Installing Python Packages

You can manage Python packages installed in the virtual environment using a pyproject.toml file. See the pyproject.toml example in this repository for an example of how to manage Python packages.

Choose one of the following methods to install packages:

Add libraries to the virtual environment using uv add:

uv add jupyterlab pandas matplotlib seaborn causaldata

This will install:

  • jupyterlab: Interactive development environment for data science
  • pandas: Data manipulation and analysis
  • matplotlib: Plotting and visualization library
  • seaborn: Statistical data visualization
  • causaldata: Example datasets for causal inference

If you prefer pip (Python’s standard package manager):

pip install jupyterlab pandas matplotlib seaborn causaldata

If you use Anaconda or Miniconda:

conda install jupyterlab pandas matplotlib seaborn
pip install causaldata

Note: causaldata is not available in conda channels, so use pip for that package.

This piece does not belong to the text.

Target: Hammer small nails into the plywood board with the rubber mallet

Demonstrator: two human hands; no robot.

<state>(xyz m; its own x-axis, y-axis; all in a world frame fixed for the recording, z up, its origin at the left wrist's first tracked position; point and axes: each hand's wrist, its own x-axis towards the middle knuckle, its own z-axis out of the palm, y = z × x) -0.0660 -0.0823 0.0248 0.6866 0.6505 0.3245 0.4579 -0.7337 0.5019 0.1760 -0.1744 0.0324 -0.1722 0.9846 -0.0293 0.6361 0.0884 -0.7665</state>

Using Virtual Environments

Using a virtual environment keeps your project packages separate and avoids conflicts. For more guidance, see the virtual environment guide.

Create and activate a virtual environment with uv:

# Create virtual environment
uv venv myproject-env

# Activate it

On Windows:

myproject-env\Scripts\activate

On macOS/Linux:

source myproject-env/bin/activate

Create and activate using Python’s built-in venv:

# Create virtual environment
python -m venv myproject-env

# Activate it

On Windows:

myproject-env\Scripts\activate

On macOS/Linux:

source myproject-env/bin/activate

For more details on virtual environments, see the virtual environment guide.

Version Requirements

To ensure compatibility with the examples and tools used throughout this guide, you will need:

  • Python: 3.8 or higher
  • pandas: 1.3 or higher
  • seaborn: 0.12 or higher (required for seaborn.objects interface)
  • matplotlib: 3.4 or higher
  • numpy: 1.20 or higher
  • jupyter: Latest version recommended

The seaborn.objects interface, used in many visualization examples in this guide, requires seaborn version 0.12 or higher. If you encounter errors related to seaborn.objects, make sure you have the correct version installed.

Verify Your Installation

After installing Python and the required packages, you should verify that everything is working correctly.

Check Package Versions

Open Python and run the following to check that all packages are installed and verify their versions:

import pandas as pd
import seaborn as sns
import seaborn.objects as so
import matplotlib.pyplot as plt
import numpy as np

print(f"pandas version: {pd.__version__}")
print(f"seaborn version: {sns.__version__}")
print(f"matplotlib version: {plt.matplotlib.__version__}")
print(f"numpy version: {np.__version__}")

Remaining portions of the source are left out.